TencentARC/CustomNet · Apply for community grant: Academic project (gpu and storage)

ARC Lab, Tencent PCG org Apr 6, 2024

Hi

We are preparing the HF demo for CustomNet: https://jiangyzy.github.io/CustomNet/
Could you please help to give a GPU grant for this project?
Thanks

hysts

Apr 6, 2024

Hi @jiangyzy , we've assigned ZeroGPU to this Space. Please check the compatibility and usage sections of this page so your Space can run on ZeroGPU.

jiangyzy

ARC Lab, Tencent PCG org Apr 6, 2024

@hysts , Thanks.

jiangyzy

ARC Lab, Tencent PCG org Apr 6, 2024

Hi, @hysts . I have some problems with ZeroGPU, it sometimes throws an Error: GPU task aborted. Why would this happen?
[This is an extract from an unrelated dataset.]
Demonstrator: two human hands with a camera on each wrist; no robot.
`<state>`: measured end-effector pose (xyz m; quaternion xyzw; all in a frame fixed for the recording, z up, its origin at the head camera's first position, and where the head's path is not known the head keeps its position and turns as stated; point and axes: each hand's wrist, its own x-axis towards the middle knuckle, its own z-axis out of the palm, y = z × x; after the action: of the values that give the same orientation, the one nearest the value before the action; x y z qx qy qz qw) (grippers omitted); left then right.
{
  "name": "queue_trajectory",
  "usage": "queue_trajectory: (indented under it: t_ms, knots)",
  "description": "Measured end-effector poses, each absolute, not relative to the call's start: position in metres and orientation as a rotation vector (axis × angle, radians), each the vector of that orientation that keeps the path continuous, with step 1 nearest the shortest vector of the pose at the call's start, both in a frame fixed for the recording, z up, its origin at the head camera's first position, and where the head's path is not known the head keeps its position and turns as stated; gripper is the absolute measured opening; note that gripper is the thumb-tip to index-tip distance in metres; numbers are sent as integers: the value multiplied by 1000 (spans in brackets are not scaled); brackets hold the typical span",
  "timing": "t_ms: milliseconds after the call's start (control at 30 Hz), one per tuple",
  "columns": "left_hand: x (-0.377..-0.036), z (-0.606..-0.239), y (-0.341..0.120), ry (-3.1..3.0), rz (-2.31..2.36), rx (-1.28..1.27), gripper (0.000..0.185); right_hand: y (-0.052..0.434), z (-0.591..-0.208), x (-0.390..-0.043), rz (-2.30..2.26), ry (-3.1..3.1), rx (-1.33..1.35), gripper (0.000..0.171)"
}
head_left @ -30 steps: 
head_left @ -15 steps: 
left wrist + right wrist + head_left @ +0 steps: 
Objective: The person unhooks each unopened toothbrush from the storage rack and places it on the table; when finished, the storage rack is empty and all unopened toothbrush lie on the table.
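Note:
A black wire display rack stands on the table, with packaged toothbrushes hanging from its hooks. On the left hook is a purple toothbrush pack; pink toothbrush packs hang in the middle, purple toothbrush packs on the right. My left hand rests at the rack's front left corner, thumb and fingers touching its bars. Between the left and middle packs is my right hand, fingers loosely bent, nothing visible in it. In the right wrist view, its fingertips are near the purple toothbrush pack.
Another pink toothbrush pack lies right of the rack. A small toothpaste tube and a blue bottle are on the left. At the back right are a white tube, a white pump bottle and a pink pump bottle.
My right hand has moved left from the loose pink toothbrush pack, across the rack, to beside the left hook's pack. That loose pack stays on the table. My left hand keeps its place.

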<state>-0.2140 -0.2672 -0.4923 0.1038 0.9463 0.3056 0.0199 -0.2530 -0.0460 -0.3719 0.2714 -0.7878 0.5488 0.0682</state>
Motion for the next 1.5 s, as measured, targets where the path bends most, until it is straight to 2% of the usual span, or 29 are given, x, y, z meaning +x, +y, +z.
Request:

terminate called after throwing an instance of 'c10::Error'
  what():  could not close file descriptor 18 :Bad file descriptor (9)
Exception raised from close at ../aten/src/ATen/MapAllocator.cpp:402 (most recent call first):
frame #0: c10::Error::Error(c10::SourceLocation, std::string) + 0x57 (0x7f8303581d87 in /usr/local/lib/python3.10/site-packages/torch/lib/libc10.so)
frame #1: c10::detail::torchCheckFail(char const*, char const*, unsigned int, std::string const&) + 0x64 (0x7f830353275f in /usr/local/lib/python3.10/site-packages/torch/lib/libc10.so)
frame #2: at::MapAllocator::close() + 0x238 (0x7f82ebd5ba48 in /usr/local/lib/python3.10/site-packages/torch/lib/libtorch_cpu.so)
frame #3: at::MapAllocator::~MapAllocator() + 0x1b (0x7f82ebd5ba8b in /usr/local/lib/python3.10/site-packages/torch/lib/libtorch_cpu.so)
frame #4: at::MapAllocator::~MapAllocator() + 0x9 (0x7f82ebd5bb09 in /usr/local/lib/python3.10/site-packages/torch/lib/libtorch_cpu.so)
frame #5: <unknown function> + 0x53f798 (0x7f8301edc798 in /usr/local/lib/python3.10/site-packages/torch/lib/libtorch_python.so)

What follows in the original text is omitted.